Olivier Besancenot, qui était ce midi sur la chaîne LCP, et José Bové qui présentait cet après-midi son livre de campagne devant quelques journalistes, sont d’accord sur ce point: jamais la pression des principaux partis sur les petits élus n’a été aussi forte. L’un comme l’autre évoquent les mises en garde dont des maires leur auraient fait part. Le candidat de la LCR a notamment cité l’extrait d’un courrier adressé par Jean-Jacques Urvoas, secrétaire départemental du Finistère, à un maire non encarté au PS: «La presse fait état de ton éventuel parrainage d’Olivier Besancenot, or tu dois savoir qu’il y a danger que Sarkozy soit élu dès le premier tour en dépassant 50 % des voix.

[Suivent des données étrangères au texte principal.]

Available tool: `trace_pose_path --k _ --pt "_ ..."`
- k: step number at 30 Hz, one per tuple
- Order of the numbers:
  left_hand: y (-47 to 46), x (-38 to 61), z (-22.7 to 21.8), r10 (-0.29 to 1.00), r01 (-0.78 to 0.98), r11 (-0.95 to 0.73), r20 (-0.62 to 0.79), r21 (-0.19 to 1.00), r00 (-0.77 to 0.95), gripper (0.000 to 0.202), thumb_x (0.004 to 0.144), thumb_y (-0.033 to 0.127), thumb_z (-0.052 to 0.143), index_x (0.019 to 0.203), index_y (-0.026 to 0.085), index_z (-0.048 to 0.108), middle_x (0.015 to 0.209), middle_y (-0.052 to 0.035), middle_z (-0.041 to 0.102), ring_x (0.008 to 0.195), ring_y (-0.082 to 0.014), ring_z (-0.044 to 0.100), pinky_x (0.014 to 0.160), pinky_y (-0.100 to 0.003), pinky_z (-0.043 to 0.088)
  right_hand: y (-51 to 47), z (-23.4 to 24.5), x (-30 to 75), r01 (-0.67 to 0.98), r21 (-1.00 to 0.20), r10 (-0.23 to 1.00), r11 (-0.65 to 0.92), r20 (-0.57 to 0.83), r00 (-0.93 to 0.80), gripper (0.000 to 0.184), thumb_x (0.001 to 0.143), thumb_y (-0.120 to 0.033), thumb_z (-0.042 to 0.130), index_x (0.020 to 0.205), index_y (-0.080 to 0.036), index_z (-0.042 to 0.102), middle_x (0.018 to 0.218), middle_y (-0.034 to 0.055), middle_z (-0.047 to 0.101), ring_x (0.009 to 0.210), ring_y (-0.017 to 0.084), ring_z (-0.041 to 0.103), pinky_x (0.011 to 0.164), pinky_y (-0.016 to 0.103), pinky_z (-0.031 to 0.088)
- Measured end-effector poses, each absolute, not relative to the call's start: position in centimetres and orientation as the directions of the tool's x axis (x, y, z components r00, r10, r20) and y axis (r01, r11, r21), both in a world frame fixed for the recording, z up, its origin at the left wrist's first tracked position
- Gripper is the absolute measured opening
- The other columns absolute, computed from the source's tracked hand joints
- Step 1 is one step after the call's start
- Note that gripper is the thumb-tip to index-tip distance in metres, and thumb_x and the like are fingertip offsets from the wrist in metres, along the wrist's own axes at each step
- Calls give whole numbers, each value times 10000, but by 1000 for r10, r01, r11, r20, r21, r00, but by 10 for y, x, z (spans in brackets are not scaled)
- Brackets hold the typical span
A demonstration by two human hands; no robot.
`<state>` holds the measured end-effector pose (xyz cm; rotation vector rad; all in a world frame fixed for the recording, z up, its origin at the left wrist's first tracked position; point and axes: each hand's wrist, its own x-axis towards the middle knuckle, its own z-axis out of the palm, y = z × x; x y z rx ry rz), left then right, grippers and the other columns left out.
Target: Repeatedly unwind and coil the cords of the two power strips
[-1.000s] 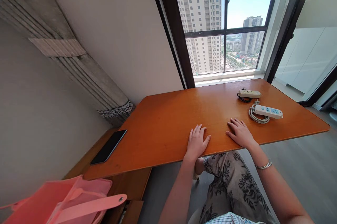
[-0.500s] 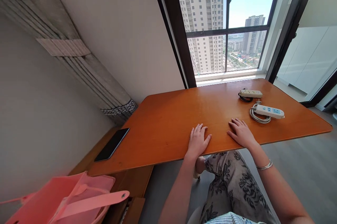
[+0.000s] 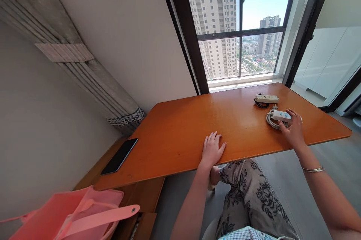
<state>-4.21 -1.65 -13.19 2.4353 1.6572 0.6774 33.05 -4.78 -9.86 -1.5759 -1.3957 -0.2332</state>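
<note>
White strip (image 3: pixel 281 115) lies toward the right end of the table (image 3: pixel 175 131), coiled cord (image 3: pixel 270 121) at its left; right hand (image 3: pixel 293 129) is over its right part, thumb apart from fingers, can't tell if it's pinching; left hand (image 3: pixel 212 150) rests palm down near the front edge, thumb spread; cream strip (image 3: pixel 266 99) sits just behind the white one, black tablet (image 3: pixel 120 156) at the table's left edge
</note>
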Motion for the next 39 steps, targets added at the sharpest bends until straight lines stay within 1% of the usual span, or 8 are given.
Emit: trace_pose_path --k 3,6,10,15,21,30,35,39 --pt "-16 -42 -133 906 848 -397 300 350 300 392 926 394 544 1247 180 612 1449 -152 553 1411 -315 436 1198 -545 274 -38 -92 369 881 -472 751 -45 565 341 659 847 -484 575 1411 -155 486 1466 209 476 1381 394 419 1126 587 334" --pt "-16 -42 -133 904 848 -399 303 350 301 390 926 395 542 1246 183 611 1449 -152 552 1407 -312 441 1195 -546 279 -29 -89 395 924 -347 856 -161 416 306 745 798 -509 624 1443 -169 470 1543 216 399 1408 434 390 1115 632 331" --pt "-18 -41 -130 912 855 -385 282 348 297 399 928 395 537 1262 188 605 1469 -144 537 1422 -308 424 1202 -537 272 -19 -86 410 949 -276 952 -151 218 215 710 751 -469 645 1389 -175 540 1445 183 542 1323 405 509 1073 537 429" --pt "-20 -40 -124 922 863 -373 243 341 302 415 939 402 520 1279 177 597 1485 -144 523 1438 -309 405 1212 -530 262 -18 -75 408 907 -371 972 -198 43 230 638 757 -503 615 1281 -140 602 1228 169 689 1099 353 653 864 396 530" --pt "-21 -39 -124 921 870 -373 246 322 304 417 943 406 512 1281 176 595 1486 -143 522 1440 -304 401 1213 -527 261 -25 -69 393 863 -407 943 -298 14 332 610 697 -570 662 1146 -158 644 1086 154 730 959 331 683 689 342 501" --pt "-21 -38 -126 912 855 -387 278 345 300 403 939 391 521 1274 178 592 1467 -157 535 1407 -298 446 1198 -530 290 -33 -76 315 761 -634 974 -138 53 221 554 684 -553 717 1103 -197 652 1074 104 734 958 283 677 748 323 497" --pt "-22 -40 -126 899 807 -421 310 413 310 442 929 422 543 1300 183 566 1466 -149 533 1373 -297 481 1191 -519 302 -24 -90 251 489 -872 986 2 82 143 505 631 -550 784 990 -222 648 964 56 727 867 245 648 725 326 480" --pt "-24 -41 -120 886 722 -459 325 518 331 518 874 479 633 1292 184 551 1378 -154 598 1311 -314 533 1140 -534 366 -26 -93 206 231 -973 998 18 33 60 527 615 -606 786 931 -209 645 852 22 700 786 205 607 680 305 449"
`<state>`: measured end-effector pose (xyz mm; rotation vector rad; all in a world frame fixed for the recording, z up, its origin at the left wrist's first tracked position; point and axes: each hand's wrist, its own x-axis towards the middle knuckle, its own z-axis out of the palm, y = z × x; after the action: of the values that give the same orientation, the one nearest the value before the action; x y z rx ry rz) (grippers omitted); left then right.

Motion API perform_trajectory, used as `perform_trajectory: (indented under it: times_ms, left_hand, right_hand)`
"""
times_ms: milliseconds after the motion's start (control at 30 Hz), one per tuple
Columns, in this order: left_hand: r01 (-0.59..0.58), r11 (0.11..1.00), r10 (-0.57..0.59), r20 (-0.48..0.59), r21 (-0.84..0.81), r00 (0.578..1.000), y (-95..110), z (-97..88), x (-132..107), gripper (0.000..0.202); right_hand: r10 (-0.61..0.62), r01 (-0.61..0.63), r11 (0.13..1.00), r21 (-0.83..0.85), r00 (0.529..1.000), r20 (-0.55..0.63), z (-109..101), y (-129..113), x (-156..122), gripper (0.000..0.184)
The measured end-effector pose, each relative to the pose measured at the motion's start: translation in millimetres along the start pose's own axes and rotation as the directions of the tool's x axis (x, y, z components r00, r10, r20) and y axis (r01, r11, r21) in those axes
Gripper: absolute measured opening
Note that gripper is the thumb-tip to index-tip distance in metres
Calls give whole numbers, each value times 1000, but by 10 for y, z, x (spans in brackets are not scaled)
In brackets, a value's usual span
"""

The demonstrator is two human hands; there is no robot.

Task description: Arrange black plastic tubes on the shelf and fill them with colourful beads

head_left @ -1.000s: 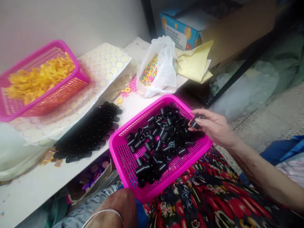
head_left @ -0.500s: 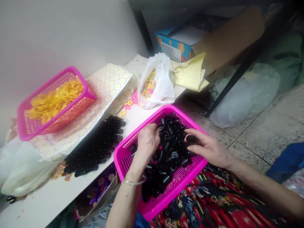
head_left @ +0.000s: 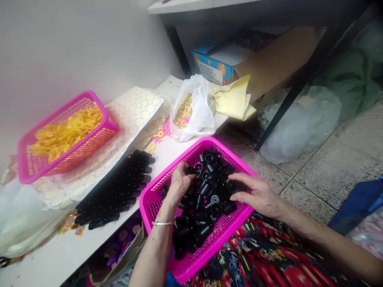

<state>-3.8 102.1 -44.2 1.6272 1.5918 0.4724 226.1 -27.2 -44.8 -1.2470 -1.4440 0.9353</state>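
Observation:
A pink plastic basket (head_left: 206, 259) on my lap holds many small black plastic caps (head_left: 205, 188), some cup-shaped and some with a ringed round end. My right hand (head_left: 257, 193) reaches over the basket's right side, thumb and fingers closed around a black cylindrical cap (head_left: 235, 185). Over the left half is my left hand (head_left: 180, 181), its fingers curled at a black cap (head_left: 190, 170) close to the heap. The left fingertips are partly hidden. Left of the basket, black tubes (head_left: 115, 191) lie stacked in rows on the white table.
A second pink basket (head_left: 74, 151) of yellow plastic pieces (head_left: 67, 131) stands on sheets of round stickers (head_left: 134, 107). Behind sits a white bag (head_left: 199, 115) of coloured beads. A dark table leg (head_left: 281, 109) and a translucent sack (head_left: 302, 119) are at the right.
My left hand has shifted slightly left within the basket, with a black cap now showing at its fingers. The right hand keeps its cap, now turned more into view. The camera view has tilted slightly.

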Motion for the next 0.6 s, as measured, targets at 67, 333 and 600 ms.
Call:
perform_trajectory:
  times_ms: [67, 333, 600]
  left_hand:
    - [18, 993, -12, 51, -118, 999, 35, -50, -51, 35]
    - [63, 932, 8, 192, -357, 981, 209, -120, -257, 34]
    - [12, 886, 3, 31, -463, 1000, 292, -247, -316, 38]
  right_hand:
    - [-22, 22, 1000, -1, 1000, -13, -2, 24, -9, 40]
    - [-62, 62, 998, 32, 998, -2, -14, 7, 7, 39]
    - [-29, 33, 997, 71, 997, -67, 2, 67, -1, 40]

Il ne faut pas se disperser et donner ses parrainages à Ségolène Royal.» Dans Libération , l’auteur de cette missive dément l’avoir écrit.

Pourtant c’est bien le même raisonnement que tiennent cent cinquante intellectuels signataires de l’appel «Avant qu’il ne soit trop tard», publié ce jeudi dans le Nouvel observateur . Un appel à voter utile critiqué dans le dernier édito de Denis Sieffert.

Après la démocratie participative, l’heure serait-elle à la démocratie exclusive?